Jessica Xantomila and Jared Laureles

The newspaper La Jornada
Friday, August 16, 2024, p. 13

The Mexican State is responsible for serious human rights violations perpetrated in the dirty war between 1965 and 1990, years in which violence was implemented systematically and generally not only against the insurgency, but also against a wide range of dissidents and communities, many more than had been historically recognized, including indigenous people, sexually diverse populations, Guatemalan refugees and journalists.

This is stated in the final report of the Historical Clarification Mechanism (MEH) of the Truth Commission, prepared by Abel Barrera, David Fernández Dávalos and Carlos Pérez Ricart, who maintain that the repression resulted in at least 8,594 victims of detention and forced disappearance, torture, extrajudicial execution, massacres and other violence, including sexual violence. In addition to the forced displacement of 123,034 people in 113 different events.

The investigators, whose responsibility ends in September, say that the perpetrator institution par excellence of human rights violations in that period was the Army, Not only because the armed forces were directly responsible for many of the atrocities committed, but because they constituted one of the ideological pillars of a presidential regime that presented itself to society as civil, demilitarized and revolutionary..

In the report It was the State (1965-1990)which consists of six volumes and will be made public today, highlights that the work carried out in just over two years documents 46 massacres, within which at least 385 deceased people were identified. Among them, those that occurred in Monte de Chila, Puebla; in El Tajito, Sinaloa; in Yahualica, Hidalgo, and in El Ámbar, Chiapas.

The number of victims resulting from this investigation exceeds that recorded in previous investigations. Last April, the National Human Rights Commission, in its Recommendation 98VG/2023, confirmed 814 victims, in addition to the 275 it had already documented in 2001.

Regarding the progress presented in the report, which has already been delivered to the Truth Commission, chaired by the Undersecretary of Human Rights, Arturo Medina, and which aims to clarify what happened in the dirty warthe researchers highlight that with the National Search Commission they identified, located and exhumed bone remains of seven people who were victims of violence between 1967 and 1971 in Ajuchitlán del Progreso, Guerrero, in September 2023.
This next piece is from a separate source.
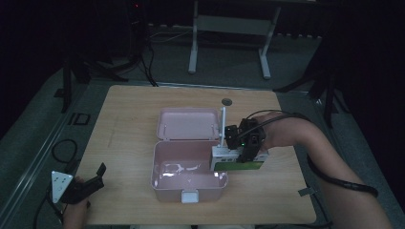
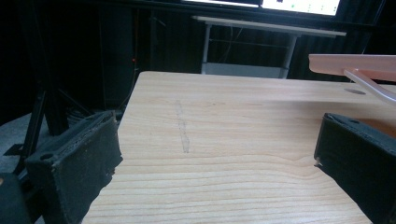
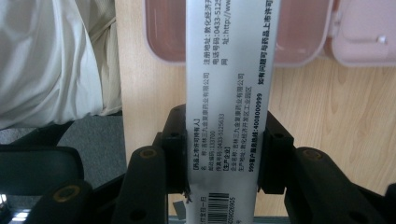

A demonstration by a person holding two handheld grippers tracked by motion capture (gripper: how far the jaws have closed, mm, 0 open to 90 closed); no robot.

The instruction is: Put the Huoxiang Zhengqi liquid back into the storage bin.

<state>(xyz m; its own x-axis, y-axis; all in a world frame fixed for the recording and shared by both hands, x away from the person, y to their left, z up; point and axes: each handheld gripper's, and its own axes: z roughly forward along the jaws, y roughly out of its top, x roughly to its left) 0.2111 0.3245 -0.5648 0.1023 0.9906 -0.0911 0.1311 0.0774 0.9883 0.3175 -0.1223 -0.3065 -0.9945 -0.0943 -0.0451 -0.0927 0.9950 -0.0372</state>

The investigation warns that in addition to the repression against political-military organizations, student and labor-union movements – which are addressed in the report by Commissioner Eugenia Allier – 11 groups of victims were identified, belonging to peasant, indigenous and Afro-Mexican communities; activists of urban-popular movements; from areas violated by the imposition of development policies and refugees on the southern border of Mexico.

The report is part of the work of the five committees that make up the Truth Commission, which must deliver its results before the end of the period for which it was created, next September, before President Andrés Manuel López Obrador.